How To Insulate Your Home

Difficulty level: Low

These tasks should be fairly straightforward, whether you have experience doing DIY or none at all.

Before you get started on any of our ‘how to’ guides, please take a moment to read through our DIY safety tips.

1. Draught-proofing your home

External doors

  • Make sure your front door only has a 2mm or 3mm gap at the top and sides and a 5mm gap at the bottom.
  • For extra protection use self-adhesive foam or flexible vinyl strips to seal around the edges and top of the door frame.
  • Bring in a draft excluder to stop cold air slipping through the bottom of external doors. These plastic or metal strips have a rubber seal or rows of nylon bristles as barriers against those icy draughts (fig. 4). To be effective the seal or bristles must overlap the door frame.
  • Buy draft excluders in wood or metal finishes to match your door.
  • Cold air creeping through your letterbox? Get a letterbox draught excluder.

Skirting boards

  • Clear flexible sealant does the job on skirting boards. Squeeze sealant between floorboards and the base of the skirting. Work along the board in a smooth, continuous motion.
  • For gaps over 5mm, pin strips of quadrant-shaped moulding over them (fig. 5).

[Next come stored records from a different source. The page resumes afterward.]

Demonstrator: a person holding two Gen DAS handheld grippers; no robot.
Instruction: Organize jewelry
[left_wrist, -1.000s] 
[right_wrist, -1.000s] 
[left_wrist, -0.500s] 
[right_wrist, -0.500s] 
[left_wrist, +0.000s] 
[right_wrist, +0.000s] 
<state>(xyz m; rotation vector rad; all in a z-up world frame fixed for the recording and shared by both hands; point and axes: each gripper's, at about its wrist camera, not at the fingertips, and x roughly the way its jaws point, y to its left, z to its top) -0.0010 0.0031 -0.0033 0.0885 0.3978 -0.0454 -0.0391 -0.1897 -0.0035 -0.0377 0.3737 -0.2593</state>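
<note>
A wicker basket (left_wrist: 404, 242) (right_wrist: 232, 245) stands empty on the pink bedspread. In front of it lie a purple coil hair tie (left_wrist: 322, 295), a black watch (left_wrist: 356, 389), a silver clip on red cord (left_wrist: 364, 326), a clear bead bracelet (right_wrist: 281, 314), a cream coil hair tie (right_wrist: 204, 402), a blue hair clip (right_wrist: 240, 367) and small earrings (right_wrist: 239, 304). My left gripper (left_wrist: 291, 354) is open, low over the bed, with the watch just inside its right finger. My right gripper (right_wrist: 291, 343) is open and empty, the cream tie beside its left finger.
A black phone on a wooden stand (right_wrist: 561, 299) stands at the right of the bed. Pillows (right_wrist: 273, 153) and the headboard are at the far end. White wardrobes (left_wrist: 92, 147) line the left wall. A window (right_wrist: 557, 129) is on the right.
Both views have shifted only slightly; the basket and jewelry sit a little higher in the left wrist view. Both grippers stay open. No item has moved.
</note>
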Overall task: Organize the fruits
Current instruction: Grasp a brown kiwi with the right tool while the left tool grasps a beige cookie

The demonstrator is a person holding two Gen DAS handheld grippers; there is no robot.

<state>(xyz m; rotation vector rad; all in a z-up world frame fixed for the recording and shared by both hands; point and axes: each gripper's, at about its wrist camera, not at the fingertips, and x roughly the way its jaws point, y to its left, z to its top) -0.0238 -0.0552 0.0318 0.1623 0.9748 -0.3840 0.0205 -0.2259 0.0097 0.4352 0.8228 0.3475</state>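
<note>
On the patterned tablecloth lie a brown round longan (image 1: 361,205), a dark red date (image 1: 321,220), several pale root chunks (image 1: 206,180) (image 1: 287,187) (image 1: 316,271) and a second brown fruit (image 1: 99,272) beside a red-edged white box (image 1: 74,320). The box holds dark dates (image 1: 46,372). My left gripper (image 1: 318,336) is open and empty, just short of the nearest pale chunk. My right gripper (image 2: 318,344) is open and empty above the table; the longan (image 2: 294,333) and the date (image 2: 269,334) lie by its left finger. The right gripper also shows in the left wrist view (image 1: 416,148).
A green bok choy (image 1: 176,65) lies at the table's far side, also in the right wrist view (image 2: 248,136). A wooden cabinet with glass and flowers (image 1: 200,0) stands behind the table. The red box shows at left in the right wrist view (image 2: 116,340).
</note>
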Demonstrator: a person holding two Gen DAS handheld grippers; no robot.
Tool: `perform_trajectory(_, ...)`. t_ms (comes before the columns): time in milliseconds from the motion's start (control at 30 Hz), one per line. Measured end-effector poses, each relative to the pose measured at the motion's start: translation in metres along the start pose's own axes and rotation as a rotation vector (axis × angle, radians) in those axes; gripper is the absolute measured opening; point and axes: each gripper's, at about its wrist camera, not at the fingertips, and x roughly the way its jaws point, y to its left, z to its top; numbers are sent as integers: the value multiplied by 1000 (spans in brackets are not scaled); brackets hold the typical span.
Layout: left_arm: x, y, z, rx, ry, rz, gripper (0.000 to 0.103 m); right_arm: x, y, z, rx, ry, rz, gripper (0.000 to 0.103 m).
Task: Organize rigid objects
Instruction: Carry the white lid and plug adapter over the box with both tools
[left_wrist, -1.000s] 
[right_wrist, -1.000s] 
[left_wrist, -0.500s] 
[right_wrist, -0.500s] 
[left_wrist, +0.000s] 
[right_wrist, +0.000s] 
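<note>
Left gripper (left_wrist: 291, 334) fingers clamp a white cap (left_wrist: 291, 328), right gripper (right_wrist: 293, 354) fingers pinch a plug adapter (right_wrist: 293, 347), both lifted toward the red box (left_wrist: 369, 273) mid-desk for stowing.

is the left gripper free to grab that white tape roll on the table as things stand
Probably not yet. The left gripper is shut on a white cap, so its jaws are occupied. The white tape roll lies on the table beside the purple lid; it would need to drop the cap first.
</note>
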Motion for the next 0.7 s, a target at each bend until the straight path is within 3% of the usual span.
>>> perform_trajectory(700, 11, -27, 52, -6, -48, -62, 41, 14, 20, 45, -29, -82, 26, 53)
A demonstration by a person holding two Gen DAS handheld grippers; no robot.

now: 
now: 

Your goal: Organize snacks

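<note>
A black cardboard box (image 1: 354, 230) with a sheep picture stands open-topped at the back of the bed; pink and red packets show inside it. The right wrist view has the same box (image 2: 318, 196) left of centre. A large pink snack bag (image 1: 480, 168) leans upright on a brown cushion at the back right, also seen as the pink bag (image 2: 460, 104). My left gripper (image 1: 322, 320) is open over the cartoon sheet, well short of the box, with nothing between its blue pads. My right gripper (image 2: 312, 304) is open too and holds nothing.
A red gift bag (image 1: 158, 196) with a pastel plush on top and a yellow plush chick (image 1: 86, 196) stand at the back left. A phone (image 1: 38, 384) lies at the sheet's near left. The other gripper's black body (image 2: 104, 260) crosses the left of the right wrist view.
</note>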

  • Suspended wooden floors in older homes are trickier as they need air flowing underneath them to combat condensation and rot. But you can make ground-floor rooms warmer and more energy-efficient – simply fill spaces between boards with a clear flexible sealant or insert thin strips of wood into larger gaps.

2. Insulating under a new floor

  • If you’re laying new flooring, why not insulate at the same time? Lift the floorboards and fit glass mineral wool insulation between the floor joists.
  • You’ll recoup the cost of this in just a few years with lower energy bills.

Lifting your floorboards

  • Lift boards with a thin bladed cold chisel and club hammer. Lever them up, working along the board to prise away all the nail fixings.
  • To stop insulation dropping through the joists, simply staple plastic garden netting between the joists at the bottom of each side. Or you can nail lengths of roofing batten along the sides of each joist (fig. 6).
  • Lay rolls of loft insulation or rigid pieces of wall insulation between the joists.
  • Once the entire floor is covered, re-lay the floorboards. Replace damaged sections and nail firmly to stop any squeaking or movement.
  • Don’t leave wide gaps between the boards – see advice on floorboards in Section 1.
  • Use a nail punch to push the nails below the surface of your floorboards.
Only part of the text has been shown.